Last night’s Source New Music revisited the notion of the night having a curator, rather than being put together as a collaboration between the Source and Brighton Dome. A few months ago Beatabet collective picked the bands that played, last night Innerstrings Light Show did the choosing.
The first band they picked were Reds, an experimental psychedelic collective. Reds gigs are all improvised on the night – everything you hear is for the first time. Their sound is ambitious, droning and dark; a good introduction to the night ahead.
After Reds, Baal Fire played downstairs in the bar area. Baal Fire is one man with his guitar, but to listen to his music you’d think that there was a whole band – the guitar was played with a violin bow then sampled an looped, building up layers of sound. Ball Fire’s tone was glacial – big slow motion, musical landscape to lose yourself in.
Baron were up next upstairs on the main stage.
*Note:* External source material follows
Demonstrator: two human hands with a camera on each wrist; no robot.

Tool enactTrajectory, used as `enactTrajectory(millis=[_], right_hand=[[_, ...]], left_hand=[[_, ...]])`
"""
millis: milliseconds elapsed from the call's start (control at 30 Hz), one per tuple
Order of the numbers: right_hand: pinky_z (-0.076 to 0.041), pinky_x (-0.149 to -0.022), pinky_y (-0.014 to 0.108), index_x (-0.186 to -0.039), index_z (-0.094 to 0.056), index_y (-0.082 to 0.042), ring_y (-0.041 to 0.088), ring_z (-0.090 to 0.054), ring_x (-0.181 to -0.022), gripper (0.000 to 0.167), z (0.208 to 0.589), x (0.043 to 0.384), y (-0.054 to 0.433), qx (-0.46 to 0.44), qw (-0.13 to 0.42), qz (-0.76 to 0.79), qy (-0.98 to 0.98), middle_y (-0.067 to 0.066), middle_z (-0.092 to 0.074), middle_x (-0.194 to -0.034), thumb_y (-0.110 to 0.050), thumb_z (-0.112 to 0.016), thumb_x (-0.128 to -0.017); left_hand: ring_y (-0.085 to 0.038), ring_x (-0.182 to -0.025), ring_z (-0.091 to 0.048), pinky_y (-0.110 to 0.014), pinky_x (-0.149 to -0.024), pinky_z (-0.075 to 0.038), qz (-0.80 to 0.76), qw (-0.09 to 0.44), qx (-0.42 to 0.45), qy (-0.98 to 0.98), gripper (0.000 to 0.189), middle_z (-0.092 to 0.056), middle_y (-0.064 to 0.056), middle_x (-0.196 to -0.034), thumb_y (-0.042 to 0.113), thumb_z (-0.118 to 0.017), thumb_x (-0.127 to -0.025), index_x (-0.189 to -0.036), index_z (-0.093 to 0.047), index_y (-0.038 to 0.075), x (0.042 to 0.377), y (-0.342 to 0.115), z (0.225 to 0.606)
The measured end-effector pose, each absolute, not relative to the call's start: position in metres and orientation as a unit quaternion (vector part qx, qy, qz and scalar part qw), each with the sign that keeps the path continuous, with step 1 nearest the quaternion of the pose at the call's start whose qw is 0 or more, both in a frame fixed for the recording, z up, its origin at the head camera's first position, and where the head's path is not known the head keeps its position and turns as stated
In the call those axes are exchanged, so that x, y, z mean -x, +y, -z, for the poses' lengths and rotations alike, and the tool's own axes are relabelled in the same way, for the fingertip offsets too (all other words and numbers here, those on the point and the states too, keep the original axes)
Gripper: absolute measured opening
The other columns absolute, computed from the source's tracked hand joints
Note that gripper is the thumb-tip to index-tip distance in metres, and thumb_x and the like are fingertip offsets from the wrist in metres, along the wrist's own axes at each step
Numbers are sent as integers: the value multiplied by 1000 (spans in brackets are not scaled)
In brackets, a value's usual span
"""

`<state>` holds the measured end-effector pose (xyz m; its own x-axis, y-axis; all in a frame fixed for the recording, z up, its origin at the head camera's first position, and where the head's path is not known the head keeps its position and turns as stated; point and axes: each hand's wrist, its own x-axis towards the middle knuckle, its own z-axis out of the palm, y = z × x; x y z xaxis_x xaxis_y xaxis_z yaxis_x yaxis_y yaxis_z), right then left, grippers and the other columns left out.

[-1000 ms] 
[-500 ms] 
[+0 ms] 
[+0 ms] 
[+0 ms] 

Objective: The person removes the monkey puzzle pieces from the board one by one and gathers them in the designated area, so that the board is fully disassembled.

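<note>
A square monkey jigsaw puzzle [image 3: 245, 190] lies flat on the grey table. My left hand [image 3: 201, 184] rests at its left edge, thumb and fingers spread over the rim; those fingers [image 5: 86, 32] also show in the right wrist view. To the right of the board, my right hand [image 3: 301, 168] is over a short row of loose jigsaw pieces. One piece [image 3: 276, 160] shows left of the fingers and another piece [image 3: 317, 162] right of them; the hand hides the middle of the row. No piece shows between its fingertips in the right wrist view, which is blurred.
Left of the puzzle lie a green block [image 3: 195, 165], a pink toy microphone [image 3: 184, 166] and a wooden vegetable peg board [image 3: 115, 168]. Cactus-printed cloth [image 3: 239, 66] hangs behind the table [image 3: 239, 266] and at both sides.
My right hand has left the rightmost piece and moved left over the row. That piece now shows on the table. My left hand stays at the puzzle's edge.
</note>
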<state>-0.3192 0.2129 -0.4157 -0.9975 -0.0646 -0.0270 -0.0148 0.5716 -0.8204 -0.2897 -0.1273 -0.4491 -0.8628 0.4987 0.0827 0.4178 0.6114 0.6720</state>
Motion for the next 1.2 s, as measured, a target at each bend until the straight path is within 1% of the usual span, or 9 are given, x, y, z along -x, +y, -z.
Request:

They weren’t quite as psychedelic as either of the previous two acts, but they were a lot more accessible. Their sound had a lot more krautrock influences, song based structures and vocals, but were still quite out there. I was torn though – I didn’t know if I wanted Baron to get some catchy choruses, or properly wig out at the end of their set.
It was all change again at the end of their set, with Pete Fij & Terry Bickers picking up the baton downstairs. Pete and Terry were the highlight of the evening – sure, Physics House Band were the headliners, but I’d seen them a few weeks ago at Sea Monsters. I’d never seen Pete Fij & Terry Bickers live before, so it was a real treat. Their real skill was making it look so effortless. It might have looked like two guys on guitars, but the playing was immaculate, Pete had a fantastic voice, and their songs were great. On top of all that, they were the only band of the evening to make any kind of engagement with the crowd.
The night belonged to Physics House Band though. Fresh from announcing their debut release (see our blog post from last week), the band’s support has never been bigger, and onstage at the Dome Studio Theatre, they’ve never sounded bigger. I’m always transfixed when I see them – not just by the talent and musicianship of any one player, but they way that they all play so tightly together. A mean feat if they were playing music in standard time signatures, let along when they’re playing their take on prog jazz. And it was loud – my god, it was loud – but that just added to the intensity of it all. The combination of the visuals, the music and the volume was truly awesome. Good work Physics House Band, Innerstrings Light Show, Brighton Source and the team at the Dome.